[[ DATA SEGMENT, beginning ]]

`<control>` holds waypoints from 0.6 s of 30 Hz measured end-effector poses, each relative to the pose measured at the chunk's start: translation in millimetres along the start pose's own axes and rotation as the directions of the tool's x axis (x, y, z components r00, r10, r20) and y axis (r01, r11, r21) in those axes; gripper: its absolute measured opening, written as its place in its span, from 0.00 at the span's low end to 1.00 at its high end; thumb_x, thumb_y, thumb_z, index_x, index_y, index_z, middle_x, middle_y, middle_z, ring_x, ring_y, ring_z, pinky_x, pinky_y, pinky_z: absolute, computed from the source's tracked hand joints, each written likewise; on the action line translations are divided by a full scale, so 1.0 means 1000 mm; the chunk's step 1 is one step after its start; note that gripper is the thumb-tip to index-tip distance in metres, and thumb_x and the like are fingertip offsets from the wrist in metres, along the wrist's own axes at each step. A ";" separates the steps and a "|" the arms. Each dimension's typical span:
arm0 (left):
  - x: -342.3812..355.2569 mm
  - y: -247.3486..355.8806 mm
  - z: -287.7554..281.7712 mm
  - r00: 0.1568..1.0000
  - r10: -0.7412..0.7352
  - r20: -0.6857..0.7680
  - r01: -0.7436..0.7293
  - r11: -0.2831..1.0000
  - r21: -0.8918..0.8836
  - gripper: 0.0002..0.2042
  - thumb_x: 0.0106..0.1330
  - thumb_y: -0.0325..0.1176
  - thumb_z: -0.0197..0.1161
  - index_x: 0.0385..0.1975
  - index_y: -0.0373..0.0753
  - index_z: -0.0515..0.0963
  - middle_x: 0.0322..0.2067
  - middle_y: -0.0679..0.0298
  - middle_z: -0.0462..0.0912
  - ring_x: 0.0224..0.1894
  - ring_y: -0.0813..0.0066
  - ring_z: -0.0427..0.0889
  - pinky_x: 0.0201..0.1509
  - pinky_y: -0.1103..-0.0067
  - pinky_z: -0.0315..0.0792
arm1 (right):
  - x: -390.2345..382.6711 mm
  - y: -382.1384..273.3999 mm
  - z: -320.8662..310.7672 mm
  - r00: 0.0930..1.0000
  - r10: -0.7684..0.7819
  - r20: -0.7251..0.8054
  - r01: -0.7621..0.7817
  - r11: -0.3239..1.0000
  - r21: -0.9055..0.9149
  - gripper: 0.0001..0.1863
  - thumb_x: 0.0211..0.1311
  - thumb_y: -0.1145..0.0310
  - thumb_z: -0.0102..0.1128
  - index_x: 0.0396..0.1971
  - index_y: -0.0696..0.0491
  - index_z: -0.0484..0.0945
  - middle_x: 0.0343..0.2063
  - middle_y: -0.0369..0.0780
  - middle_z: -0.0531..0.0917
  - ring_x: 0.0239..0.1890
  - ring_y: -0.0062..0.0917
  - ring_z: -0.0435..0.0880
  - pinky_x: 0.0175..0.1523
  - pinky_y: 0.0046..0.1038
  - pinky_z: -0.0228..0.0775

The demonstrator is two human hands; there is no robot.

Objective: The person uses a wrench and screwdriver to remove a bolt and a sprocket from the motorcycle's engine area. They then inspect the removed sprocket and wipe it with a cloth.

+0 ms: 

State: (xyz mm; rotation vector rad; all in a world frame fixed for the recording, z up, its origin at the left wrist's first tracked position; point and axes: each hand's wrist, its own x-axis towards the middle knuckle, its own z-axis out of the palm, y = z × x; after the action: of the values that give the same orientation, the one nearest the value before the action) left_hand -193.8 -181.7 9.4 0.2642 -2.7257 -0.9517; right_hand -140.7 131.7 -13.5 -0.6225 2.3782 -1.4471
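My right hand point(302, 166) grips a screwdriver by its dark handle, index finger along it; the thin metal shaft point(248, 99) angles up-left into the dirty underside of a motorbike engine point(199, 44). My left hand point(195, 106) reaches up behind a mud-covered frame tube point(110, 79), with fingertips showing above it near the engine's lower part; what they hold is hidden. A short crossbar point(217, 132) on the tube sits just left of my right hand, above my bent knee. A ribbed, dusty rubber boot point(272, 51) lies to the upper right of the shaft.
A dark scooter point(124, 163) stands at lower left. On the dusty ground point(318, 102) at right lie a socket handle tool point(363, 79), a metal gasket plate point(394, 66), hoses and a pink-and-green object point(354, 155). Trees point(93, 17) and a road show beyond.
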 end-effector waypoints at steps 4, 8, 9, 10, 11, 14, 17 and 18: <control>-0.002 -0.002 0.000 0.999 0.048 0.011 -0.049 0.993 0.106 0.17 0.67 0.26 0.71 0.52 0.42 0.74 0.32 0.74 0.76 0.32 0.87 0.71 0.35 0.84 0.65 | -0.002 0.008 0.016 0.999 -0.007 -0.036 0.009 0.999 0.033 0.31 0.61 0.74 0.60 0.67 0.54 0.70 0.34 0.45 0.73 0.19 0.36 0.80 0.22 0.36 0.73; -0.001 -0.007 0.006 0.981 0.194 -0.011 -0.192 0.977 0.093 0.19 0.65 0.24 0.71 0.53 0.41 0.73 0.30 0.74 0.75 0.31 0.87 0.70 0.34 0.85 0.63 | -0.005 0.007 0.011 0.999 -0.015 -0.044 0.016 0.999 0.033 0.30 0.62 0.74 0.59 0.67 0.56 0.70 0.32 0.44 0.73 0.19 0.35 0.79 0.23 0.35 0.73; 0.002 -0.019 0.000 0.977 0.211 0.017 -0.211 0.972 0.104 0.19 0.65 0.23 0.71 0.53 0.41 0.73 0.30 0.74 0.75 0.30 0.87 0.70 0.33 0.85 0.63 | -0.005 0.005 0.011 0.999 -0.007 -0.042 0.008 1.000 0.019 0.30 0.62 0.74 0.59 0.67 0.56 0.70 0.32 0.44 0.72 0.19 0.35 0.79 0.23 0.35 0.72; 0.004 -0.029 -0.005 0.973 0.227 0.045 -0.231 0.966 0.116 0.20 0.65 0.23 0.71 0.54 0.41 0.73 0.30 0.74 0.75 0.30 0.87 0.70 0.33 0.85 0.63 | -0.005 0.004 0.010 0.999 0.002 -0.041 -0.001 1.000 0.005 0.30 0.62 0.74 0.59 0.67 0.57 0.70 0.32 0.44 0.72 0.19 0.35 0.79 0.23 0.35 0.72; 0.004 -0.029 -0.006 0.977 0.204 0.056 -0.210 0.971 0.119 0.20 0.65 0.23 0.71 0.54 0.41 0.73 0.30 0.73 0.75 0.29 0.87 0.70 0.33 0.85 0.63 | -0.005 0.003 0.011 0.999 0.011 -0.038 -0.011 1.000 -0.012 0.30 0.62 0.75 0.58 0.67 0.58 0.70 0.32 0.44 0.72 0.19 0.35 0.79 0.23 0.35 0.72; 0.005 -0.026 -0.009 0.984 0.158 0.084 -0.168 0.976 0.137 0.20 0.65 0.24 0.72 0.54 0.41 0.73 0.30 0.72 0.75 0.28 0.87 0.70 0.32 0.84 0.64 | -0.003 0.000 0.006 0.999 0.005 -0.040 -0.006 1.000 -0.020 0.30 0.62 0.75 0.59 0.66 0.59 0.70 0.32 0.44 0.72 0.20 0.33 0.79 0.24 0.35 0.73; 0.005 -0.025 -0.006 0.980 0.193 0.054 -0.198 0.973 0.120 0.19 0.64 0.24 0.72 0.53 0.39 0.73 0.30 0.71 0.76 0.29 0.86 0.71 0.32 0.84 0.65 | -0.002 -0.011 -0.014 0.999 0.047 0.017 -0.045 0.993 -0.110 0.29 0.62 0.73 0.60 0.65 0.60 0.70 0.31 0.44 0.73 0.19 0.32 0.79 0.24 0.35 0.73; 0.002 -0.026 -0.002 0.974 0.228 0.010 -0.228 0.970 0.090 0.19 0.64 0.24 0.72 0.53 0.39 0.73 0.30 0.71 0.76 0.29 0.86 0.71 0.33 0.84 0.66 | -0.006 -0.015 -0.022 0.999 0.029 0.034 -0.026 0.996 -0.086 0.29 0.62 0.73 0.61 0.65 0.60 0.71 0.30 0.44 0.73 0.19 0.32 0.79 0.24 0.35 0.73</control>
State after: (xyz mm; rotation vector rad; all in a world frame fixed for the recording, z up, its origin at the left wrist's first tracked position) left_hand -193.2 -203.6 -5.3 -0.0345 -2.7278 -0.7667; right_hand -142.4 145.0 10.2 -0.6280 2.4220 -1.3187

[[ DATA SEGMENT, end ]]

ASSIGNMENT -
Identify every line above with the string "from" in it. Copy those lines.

ANSWER TO THIS EXERCISE -
`<control>` holds waypoints from 0.6 s of 30 Hz measured end-effector poses, each relative to the pose measured at the chunk's start: translation in millimetres along the start pose's own axes and rotation as the directions of the tool's x axis (x, y, z components r00, r10, r20) and y axis (r01, r11, r21) in those axes; gripper: its absolute measured opening, written as its place in its span, from 0.00 at the span's low end to 1.00 at its high end; thumb_x, thumb_y, thumb_z, index_x, index_y, index_z, middle_x, middle_y, middle_z, ring_x, ring_y, ring_z, pinky_x, pinky_y, pinky_z: absolute, computed from the source's tracked hand joints, each written likewise; on the action line translations are divided by a full scale, so 1.0 means 1000 mm; the chunk's step 1 is one step after its start; note that gripper is the thumb-tip to index-tip distance in metres, and thumb_x and the like are fingertip offsets from the wrist in metres, along the wrist's own axes at each step. A ";" separates the steps and a "|" the arms. Each dimension's typical span:
Objective: The person uses a wrench and screwdriver to remove a bolt and a sprocket from the motorcycle's engine area. They then inspect the removed sprocket and wipe it with a cloth.

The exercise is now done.